Длинный коммунальный коридор, «пролегший» через жилье героини рассказа «Вышел месяц из тумана» предвещает несчастный исход. Учительница географии Наташа тщетно пытается создать семью, с которой к ней придет чувство домашнего порядка: «глядела в маленькие потертые карты и хотела быть похожей на даму бубен» [8, 287]. Принцип организации художественного пространства в рассказе – разграничение реального и придуманного, ложного мира, связанного с напряженным поиском героиней  «сердечного дома»: «Входная дверь – как у дачной уборной, и за ней – круто вверх – темный тамбур, хомуты висят, корыта… «Коновалов-то? Наверхь, наверхь, стукните там...» [8, 292]. «Гул идущей жизни» как лейтмотив рассказа отрицает личную и семейную сферы бытия человека. Ситуация небытия для героини находит символическое выражение в топосе коммунальной квартиры с ее «полутьмой», тазами, «пыльными эоловыми арфами велосипедов», «черными черепами электрических счетчиков» [8, 286-287].

Образ коммунальной квартиры с центром в кухне как закулисной стороне человеческого существования расширяется до бездушного городского пространства, вводя в текст мотив одиночества. Потенциально кухня – это событийное пространство, способное возродить семейную преемственность, восстановить утраченные связи между поколениями.

Семантические трансформации пространства дома, представленного коммунальной квартирой, раскрывают бытийный кризис. Автор позиционирует 1980-1990-е годы как совершенно определенный период развития России.
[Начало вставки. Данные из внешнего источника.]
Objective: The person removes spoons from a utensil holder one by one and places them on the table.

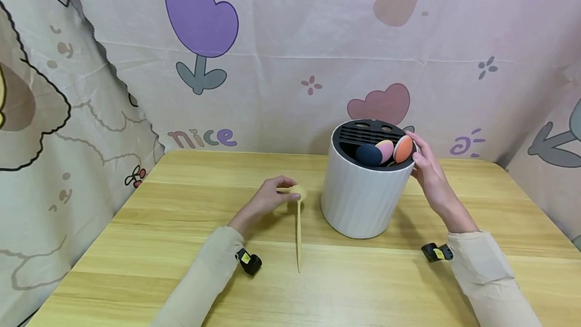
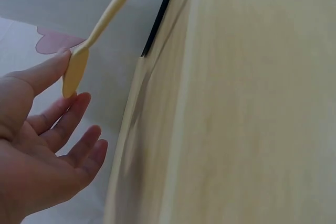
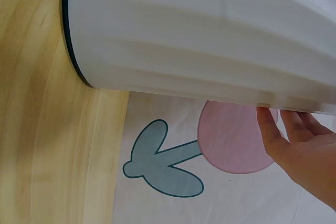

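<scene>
By its bowl, my left hand (image 1: 272, 195) pinches a pale yellow spoon (image 1: 298, 231). The handle points toward me in the head view. In the left wrist view the thumb and a fingertip meet the spoon's bowl (image 2: 76, 72), while the other fingers are loosely bent. To the right stands a white ribbed utensil holder (image 1: 363, 201) with a black slotted top (image 1: 363, 132). My right hand (image 1: 431, 180) touches its upper right side at the rim. Extended fingers (image 3: 270, 132) lie against the wall in the right wrist view.
Dark blue (image 1: 368, 155), pink (image 1: 386, 150) and orange (image 1: 403, 149) rounded ends stick up from the holder's front opening. Beneath is a wooden table (image 1: 150, 246), with a printed cloth (image 1: 281, 24) hanging behind it. Each forearm carries a small black camera.
</scene>
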Demonstrator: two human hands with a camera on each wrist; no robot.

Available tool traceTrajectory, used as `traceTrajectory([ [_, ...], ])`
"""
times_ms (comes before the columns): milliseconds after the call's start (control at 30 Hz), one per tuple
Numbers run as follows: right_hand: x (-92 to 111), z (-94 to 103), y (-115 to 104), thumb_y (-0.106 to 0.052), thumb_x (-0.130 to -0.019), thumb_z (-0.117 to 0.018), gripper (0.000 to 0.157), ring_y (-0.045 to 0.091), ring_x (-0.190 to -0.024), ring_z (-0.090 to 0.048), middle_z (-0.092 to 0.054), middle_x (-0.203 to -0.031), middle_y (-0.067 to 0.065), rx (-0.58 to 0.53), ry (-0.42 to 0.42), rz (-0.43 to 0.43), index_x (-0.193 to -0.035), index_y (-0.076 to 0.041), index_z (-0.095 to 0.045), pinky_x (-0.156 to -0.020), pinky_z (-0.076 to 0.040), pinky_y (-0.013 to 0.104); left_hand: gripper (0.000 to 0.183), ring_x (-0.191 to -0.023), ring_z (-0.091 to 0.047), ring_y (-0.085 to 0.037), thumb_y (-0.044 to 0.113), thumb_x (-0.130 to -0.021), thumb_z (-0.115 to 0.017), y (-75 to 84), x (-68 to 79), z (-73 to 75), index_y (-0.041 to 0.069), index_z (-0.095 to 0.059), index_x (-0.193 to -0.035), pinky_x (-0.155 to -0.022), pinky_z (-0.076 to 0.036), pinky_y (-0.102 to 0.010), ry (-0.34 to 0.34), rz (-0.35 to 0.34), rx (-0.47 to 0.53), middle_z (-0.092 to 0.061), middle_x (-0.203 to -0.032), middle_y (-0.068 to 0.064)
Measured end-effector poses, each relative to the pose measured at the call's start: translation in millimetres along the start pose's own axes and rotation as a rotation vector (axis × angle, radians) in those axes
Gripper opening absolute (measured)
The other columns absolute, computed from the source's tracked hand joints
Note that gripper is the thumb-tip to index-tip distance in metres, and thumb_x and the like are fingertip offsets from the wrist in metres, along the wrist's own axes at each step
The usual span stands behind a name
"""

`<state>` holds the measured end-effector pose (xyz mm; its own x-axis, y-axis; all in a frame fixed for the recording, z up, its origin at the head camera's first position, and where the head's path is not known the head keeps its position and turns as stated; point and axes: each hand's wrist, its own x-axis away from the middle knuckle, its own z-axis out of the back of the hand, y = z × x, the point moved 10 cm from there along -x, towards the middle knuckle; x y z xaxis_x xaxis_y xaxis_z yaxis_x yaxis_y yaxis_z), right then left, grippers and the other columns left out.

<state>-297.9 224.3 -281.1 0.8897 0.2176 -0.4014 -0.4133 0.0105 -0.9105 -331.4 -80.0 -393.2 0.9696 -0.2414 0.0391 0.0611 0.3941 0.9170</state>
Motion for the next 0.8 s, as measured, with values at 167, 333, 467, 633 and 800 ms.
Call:
traceTrajectory([
  [167, -0.5, 0.9, 1.5, -0.030, -0.103, -0.032, 0.055, 0.016, -0.133, -0.030, -0.018, -0.155, 0.011, 0.003, 0.001, -0.006, -0.154, -0.013, -0.019, -0.109, -0.020, 0.046, 0.035, -0.109, -0.057, -0.027, 0.014, -0.083, -0.077, -0.3, -0.8, 0.1, 0.004, -0.065, -0.115, -0.093, -0.045, -0.043, 0.006, 0.001, 0.026, -0.063, -0.114, -0.009],
  [333, -0.4, 1.1, 0.8, -0.030, -0.102, -0.032, 0.056, 0.015, -0.131, -0.033, -0.021, -0.153, 0.010, 0.006, 0.005, -0.008, -0.154, -0.013, -0.019, -0.107, -0.022, 0.045, 0.036, -0.107, -0.056, -0.025, 0.014, -0.080, -0.080, -2.2, -3.0, -1.2, 0.004, -0.066, -0.112, -0.093, -0.043, -0.043, -0.002, -0.006, 0.059, -0.065, -0.110, -0.007],
  [467, -0.6, 1.8, 1.2, -0.031, -0.103, -0.033, 0.056, 0.016, -0.131, -0.034, -0.021, -0.154, 0.010, 0.004, 0.006, -0.008, -0.154, -0.013, -0.019, -0.106, -0.023, 0.044, 0.037, -0.109, -0.056, -0.026, 0.013, -0.080, -0.080, -5.0, -4.5, -2.5, 0.003, -0.066, -0.113, -0.095, -0.042, -0.042, -0.006, -0.007, 0.111, -0.064, -0.112, -0.009],
  [633, -0.7, 0.8, 0.7, -0.032, -0.103, -0.032, 0.057, 0.019, -0.133, -0.031, -0.016, -0.156, 0.013, 0.019, -0.001, -0.013, -0.154, -0.012, -0.018, -0.107, -0.022, 0.045, 0.039, -0.109, -0.056, -0.026, 0.010, -0.082, -0.077, -9.2, -3.3, -3.0, -0.002, -0.064, -0.117, -0.096, -0.043, -0.041, -0.001, 0.011, 0.166, -0.064, -0.115, -0.013],
  [800, -0.8, 1.1, 1.0, -0.031, -0.102, -0.033, 0.057, 0.018, -0.132, -0.031, -0.015, -0.156, 0.012, 0.015, 0.002, -0.017, -0.154, -0.012, -0.018, -0.108, -0.021, 0.045, 0.038, -0.103, -0.057, -0.023, 0.009, -0.080, -0.079, -18.4, -5.4, -3.6, 0.001, -0.065, -0.115, -0.092, -0.045, -0.037, 0.033, 0.039, 0.193, -0.064, -0.110, -0.009],
])
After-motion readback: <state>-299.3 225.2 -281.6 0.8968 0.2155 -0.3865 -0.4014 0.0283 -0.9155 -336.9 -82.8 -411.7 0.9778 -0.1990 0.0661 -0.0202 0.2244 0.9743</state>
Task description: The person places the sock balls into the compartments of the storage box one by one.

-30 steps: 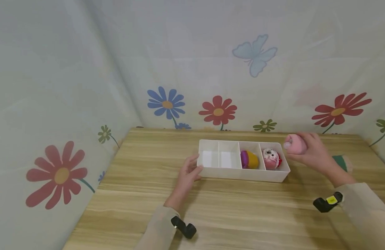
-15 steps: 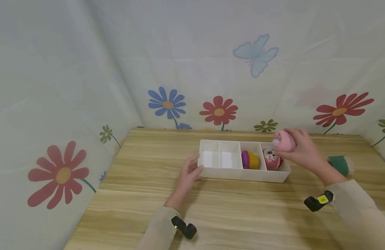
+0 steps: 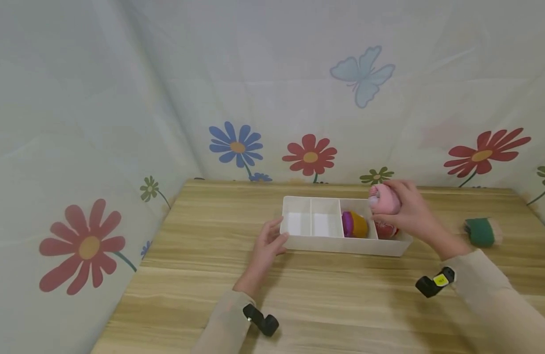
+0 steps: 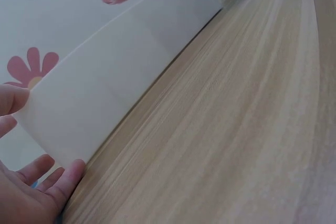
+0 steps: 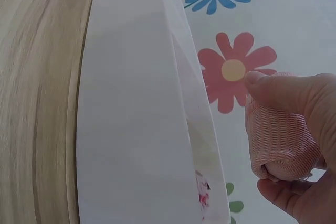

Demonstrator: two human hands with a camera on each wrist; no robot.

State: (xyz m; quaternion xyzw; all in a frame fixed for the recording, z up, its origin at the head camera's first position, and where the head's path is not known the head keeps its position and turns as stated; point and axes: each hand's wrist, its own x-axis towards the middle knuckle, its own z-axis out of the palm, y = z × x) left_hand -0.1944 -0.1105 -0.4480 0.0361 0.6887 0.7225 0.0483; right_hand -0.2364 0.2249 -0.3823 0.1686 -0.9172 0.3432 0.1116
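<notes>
A white divided box (image 3: 343,244) lies lengthwise on the table. My left hand (image 3: 268,243) holds its left end, thumb at the front corner and fingers along the end wall. My right hand (image 3: 409,211) grips a rolled pink sock (image 3: 384,199) above the right part of the box; its ribbed knit shows in the right wrist view. A purple and yellow rolled sock (image 3: 354,224) sits in the third compartment. In the rightmost one lies a red and white rolled sock (image 3: 386,230), partly hidden by my right hand. The two left compartments hold nothing.
A green rolled sock (image 3: 480,232) with a pale end lies on the wooden table (image 3: 325,300), right of the box. Behind the table hangs a white curtain (image 3: 272,88) printed with flowers and a butterfly.
My right hand has moved left with the pink sock, from beyond the box's right end to over its right compartments. The green sock is more exposed. My left hand has stayed at the box.
</notes>
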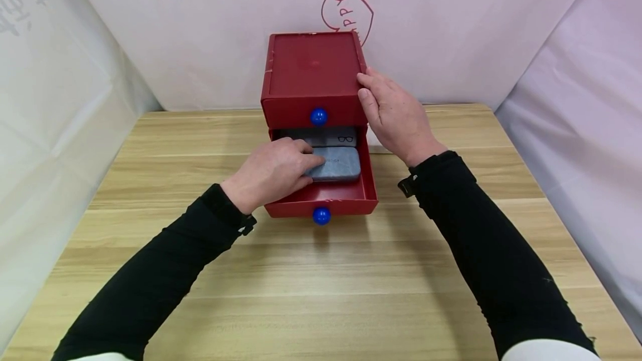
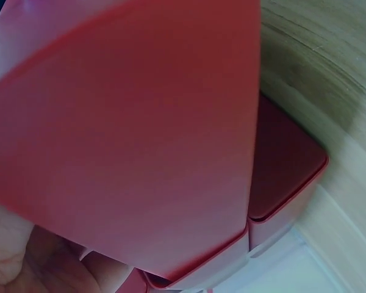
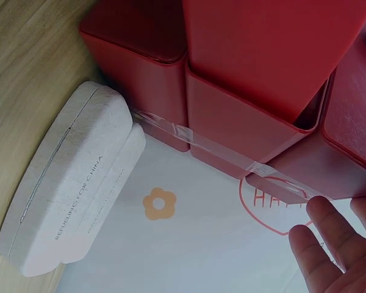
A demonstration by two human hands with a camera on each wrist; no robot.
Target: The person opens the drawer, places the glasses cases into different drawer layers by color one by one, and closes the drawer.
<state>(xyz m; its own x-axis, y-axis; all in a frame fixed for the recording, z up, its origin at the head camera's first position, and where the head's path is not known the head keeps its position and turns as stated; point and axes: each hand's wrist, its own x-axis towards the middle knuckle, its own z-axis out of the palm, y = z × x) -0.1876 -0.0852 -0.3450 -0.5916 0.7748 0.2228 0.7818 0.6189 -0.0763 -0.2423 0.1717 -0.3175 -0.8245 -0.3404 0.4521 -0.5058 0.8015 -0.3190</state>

Философски осмысливается упадок русской культуры, гибель дома и обреченность человека.     

Литература:

1. Золотоносов М.Н. Мечты и фантомы // Литературное обозрение. 1987. № 4. С. 58-61.

2. Капустина С.Н. Русский дом и семья в творческой эволюции Е.И. Замятина: пути художественных решений. Тамбов: ТГУ, 2002. 199 с.

3. Маркштейн Э. Дом и котлован, или Мнимая реализация утопии // Андрей Платонов. Мир творчества.: сб. статей. М.: Современный писатель, 1994. С. 284-302.

4. Мережковский Д.С. Воскресшие боги. М.: Панорама, 1993. 571 с.

5. Пояркова Н.С. Дом и мир в прозе М.А. Булгакова. Москва: МГУ, 2005. 210 с.

6. Разувалова А.И. Образ дома в русской прозе 1920-х гг. Красноярск: КГУ, 2004. 240 с.

7. Сологуб Ф. Недотыкомка серая // Собр. соч. в 8 т. Т. 1. СПб.: Навьи Чары, 2002. 464 с.

8. Толстая Т.Н. Не кысь. – М.: Эксмо, 2007. – 608 с.

9. Фархитдинова О.М. Ирония: проблема определения и роль в философском познании. Екатеринбург: УГУ, 2003. – 168 с.